Three bombs exploded in Quito; one in Guayaquil, Ecuador's largest city; and three in Cuenca in southern Ecuador. No one was reported hurt.
PHOTO: REUTERS
The pamphlets in the bombs attacked the Organization of American States General (OAS) Assembly meeting that opened on Monday, the government's economic poli-cies, and the "expansion of imperialism," police said.
The pamphlets carried the name of the so-called Group of People's Combatants, or GCP by its initials in Spanish, which is one of the obscure local groups that sporadically paint walls with subversive slogans and set off small pamphlet bombs in the country.
Gutierrez, Ecuador's unpopular president, is hosting OAS foreign ministers, including US Secretary of State Colin Powell, in a two-day meeting, in which they will discuss regional problems.

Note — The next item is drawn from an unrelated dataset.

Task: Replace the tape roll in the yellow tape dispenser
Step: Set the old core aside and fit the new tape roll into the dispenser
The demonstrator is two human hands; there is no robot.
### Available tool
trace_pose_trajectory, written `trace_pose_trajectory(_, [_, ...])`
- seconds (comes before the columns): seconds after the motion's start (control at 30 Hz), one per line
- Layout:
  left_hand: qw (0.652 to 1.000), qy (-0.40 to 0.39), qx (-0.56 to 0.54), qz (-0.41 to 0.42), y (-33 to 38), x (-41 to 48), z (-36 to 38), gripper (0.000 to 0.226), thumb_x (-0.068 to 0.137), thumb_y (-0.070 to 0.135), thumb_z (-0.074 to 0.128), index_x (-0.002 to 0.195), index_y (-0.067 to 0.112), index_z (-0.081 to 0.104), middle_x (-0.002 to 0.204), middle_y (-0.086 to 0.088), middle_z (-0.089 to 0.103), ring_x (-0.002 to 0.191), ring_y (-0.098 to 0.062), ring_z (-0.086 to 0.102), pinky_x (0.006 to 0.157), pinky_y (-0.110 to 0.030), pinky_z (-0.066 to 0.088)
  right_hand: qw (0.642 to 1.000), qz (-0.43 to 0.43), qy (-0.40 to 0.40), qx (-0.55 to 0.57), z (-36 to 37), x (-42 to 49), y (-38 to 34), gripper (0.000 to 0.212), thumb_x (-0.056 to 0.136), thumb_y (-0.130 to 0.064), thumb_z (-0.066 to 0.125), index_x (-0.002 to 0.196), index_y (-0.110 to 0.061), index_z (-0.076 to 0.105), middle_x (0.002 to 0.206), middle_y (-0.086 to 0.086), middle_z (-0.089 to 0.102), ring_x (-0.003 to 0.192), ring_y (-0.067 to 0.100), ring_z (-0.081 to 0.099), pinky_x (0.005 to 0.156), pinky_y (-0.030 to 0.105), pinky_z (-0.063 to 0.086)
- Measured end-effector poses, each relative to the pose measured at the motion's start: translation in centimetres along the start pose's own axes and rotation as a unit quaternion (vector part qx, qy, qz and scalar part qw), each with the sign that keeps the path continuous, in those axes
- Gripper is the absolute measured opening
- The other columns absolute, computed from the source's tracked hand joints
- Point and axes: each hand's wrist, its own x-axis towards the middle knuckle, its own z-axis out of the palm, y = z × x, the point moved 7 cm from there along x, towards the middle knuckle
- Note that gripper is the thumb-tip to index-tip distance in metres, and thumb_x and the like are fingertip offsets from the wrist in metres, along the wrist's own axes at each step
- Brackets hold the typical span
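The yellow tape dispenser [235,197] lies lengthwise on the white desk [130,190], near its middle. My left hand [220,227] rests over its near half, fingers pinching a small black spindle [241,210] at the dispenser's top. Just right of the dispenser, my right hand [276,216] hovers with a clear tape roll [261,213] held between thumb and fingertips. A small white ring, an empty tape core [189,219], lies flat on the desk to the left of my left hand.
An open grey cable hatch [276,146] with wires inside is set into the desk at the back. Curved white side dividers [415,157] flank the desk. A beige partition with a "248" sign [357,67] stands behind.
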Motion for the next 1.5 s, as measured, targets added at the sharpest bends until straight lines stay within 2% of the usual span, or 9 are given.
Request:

Indian leaders promised to escalate their protests during the meeting to demand the resignation of Gutierrez, who is in a bitter feud with the indigenous movement. The protesters also want the OAS ministers to deal with poverty and corruption in the region.
Dozens of Indians playing cat-and-mouse with police troopers managed to block the Pan American Highway, which crosses the country from north to south, in two places north of Quito.
As soon as police cleared the highway and moved away, Indians returned to pile basketball-sized rocks on it, blocking traffic, according to radio news reports.
Leonidas Iza, the leader of the Confederation of Indigenous Nationalities of Ecuador, or CONAIE, said he wanted the OAS delegates to "see there is hunger, there is deep poverty, there is corruption" in Ecuador. Indians make up about 4 million of Ecuador's 13 million people, and Iza said his movement represents 85 percent of them.
Gutierrez, 47, would not have won election in a November 2002 runoff without the support of the Indian movement. His popularity has plunged in recent months and his former Indian allies are determined to force him from office with massive street protests.